= Tancred of Conversano =

Tancred of Conversano, the youngest son of Geoffrey, Count of Conversano, became the count of Brindisi on his father's death in 1100.

Tancred's elder brother Alexander succeeded their father as count of Conversano. In 1121, Count Roger II of Sicily invaded the Basilicata to annex the county of Montescaglioso which had formerly been held by his sister Emma in right of her deceased husband Rudolf Maccabeus. In April, Tancred assisted Duke William II of Apulia and Prince Bohemond II of Taranto and Antioch in conquering the castle of Basento, within the county of Montescaglioso claimed of Roger. With the help of Pope Callistus II, a treaty, however, ended hostilities between the descendants of Tancred of Hauteville. Tancred was recognised as count of Brindisi.

Tancred became part of a grand alliance of rebels, including Robert II of Capua, Ranulf II of Alife, Grimoald of Bari, Geoffrey of Andria, and Roger of Ariano. In the spring of 1129, Roger entered the peninsula with a great army to claim Apulia after William's death (1127). Many of the princes came to heel, but in the summer of 1131, when Roger left, Grimoald and Tancred revolted immediately and took the port of Brindisi and held it against Roger. In May 1132, Grimoald was taken captive and Tancred was only spared by a promise to leave on crusade. He gave up Brindisi for twenty gold coins.

In 1133, Tancred was preparing for a crusade when an insurrection broke out around him. He joined the revolt at Montepeloso. There he "dug in," as Lord Norwich informs, and took command of the Apulian rebels, who held Melfi, Venosa, Barletta, and many other cities. Roger fell on them and took the central cities, cutting Tancred off from his Capuan allies and then isolated Montepeloso itself. Ranulf of Alife sent forty knights under Roger of Plenco to assist him, but other than that he was helpless. After two weeks of siege, with engines, the city capitulated and, as the rebel sympathiser Falco of Benevento, relates:

Tancred and the unfortunate Roger flung down their arms and sought refuge among the darkest and most obscure alleys of the town; but they were sought out, and discovered . . . [T]he King decreed that Roger should forthwith be hanged by the neck, and that Tancred himself, with his own hand, should pull on the rope.
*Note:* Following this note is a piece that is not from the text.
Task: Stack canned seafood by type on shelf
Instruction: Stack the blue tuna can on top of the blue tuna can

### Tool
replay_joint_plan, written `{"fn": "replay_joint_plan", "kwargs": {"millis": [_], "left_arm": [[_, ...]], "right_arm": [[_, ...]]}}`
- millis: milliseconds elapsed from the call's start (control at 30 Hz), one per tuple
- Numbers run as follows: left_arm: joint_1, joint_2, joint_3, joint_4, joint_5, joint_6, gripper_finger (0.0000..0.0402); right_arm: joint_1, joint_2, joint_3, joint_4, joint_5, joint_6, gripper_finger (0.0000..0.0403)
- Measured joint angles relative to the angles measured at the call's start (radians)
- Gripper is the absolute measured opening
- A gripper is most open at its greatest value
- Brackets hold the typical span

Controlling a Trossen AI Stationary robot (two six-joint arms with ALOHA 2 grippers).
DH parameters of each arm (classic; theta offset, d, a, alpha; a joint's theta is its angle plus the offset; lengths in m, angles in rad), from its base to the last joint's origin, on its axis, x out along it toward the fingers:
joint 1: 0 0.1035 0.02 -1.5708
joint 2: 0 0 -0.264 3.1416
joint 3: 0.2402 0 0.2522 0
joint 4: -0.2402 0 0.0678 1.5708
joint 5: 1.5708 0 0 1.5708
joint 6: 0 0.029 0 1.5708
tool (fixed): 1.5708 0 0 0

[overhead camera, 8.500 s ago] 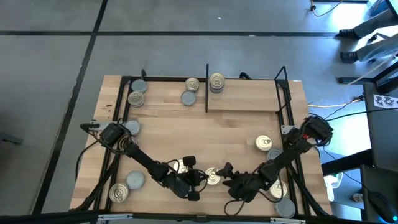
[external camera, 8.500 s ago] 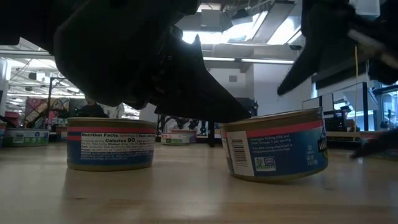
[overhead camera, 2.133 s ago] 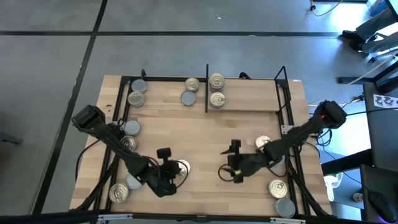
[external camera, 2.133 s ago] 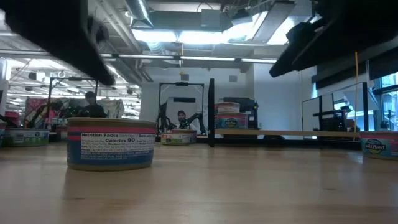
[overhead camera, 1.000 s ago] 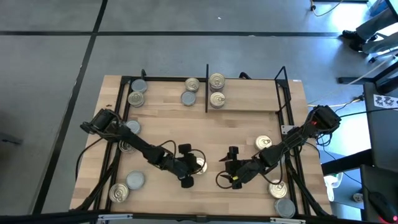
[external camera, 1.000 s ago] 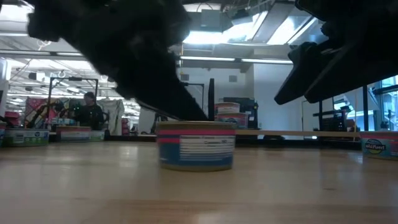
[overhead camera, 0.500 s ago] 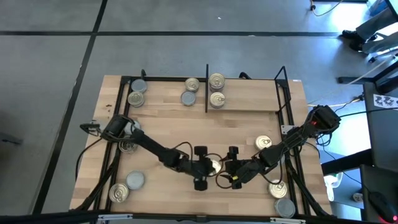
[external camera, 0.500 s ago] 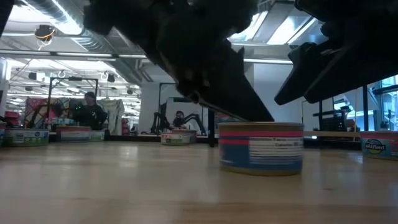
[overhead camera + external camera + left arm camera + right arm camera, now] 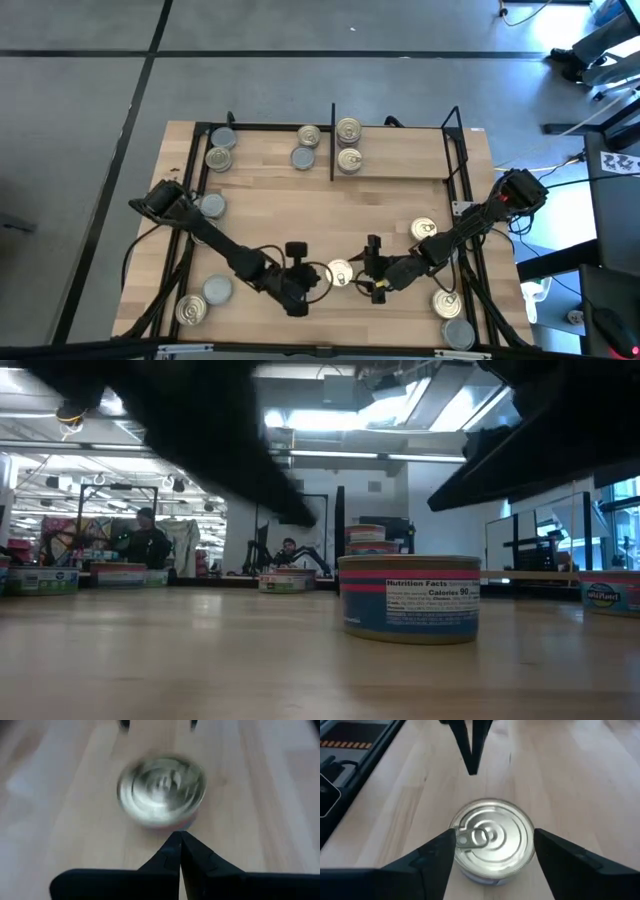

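Where the tabletop meets its left edge, outside the black frame bar, lie several tins: one grey-lidded tin by the left arm's base, and near the front corner a gold-lidded tin with a grey-lidded one just beside it.

Shelf, far side of the table: light-wood bay edged with black bars, split by a black upright divider. Left of the divider, four tins in two loose pairs. Right of the divider, touching or just beside it, two gold-lidded tins one in front of the other; in the low view they read as a short stack.

Left gripper: low over the front centre of the table, fingers pressed together to a single point, holding nothing. Its tip sits just beside the centre tin, whether touching cannot be told.

Centre tin: gold pull-tab lid, blue and pink label, upright on the table between the two grippers.

Right gripper: just right of that tin, fingers spread wide to either side of it, not clamped on it.

Right edge: gold-lidded tins near the right arm, and a grey-lidded tin at the front corner.
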Motion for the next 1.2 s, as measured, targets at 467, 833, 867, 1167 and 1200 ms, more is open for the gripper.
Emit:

Tancred was imprisoned in Sicily, where he disappears from history.

==Sources==
- Lexikon de Mittelalters.
- Falco of Benevento. Chronicon Beneventanum .
- Norwich, John Julius. The Normans in the South 1016-1130. Longmans: London, 1967.
- Norwich, John Julius. The Kingdom in the Sun 1130-1194. Longman: London, 1970.
- Alexander of Telese, translated by G. A. Loud. The Deeds Done by Roger of Sicily. Introduction and Books One , Two , Three , and Four

==See also==
- Curtis, Edmund (1912). Roger of Sicily and the Normans in Lower Italy 1016-1154. Heroes of the Nations series. G. P. Putnam's Sons, NY & London. See pp. 165-166 for the 1133 siege of Montepeloso; 358 for the 1132 surrender of Bari.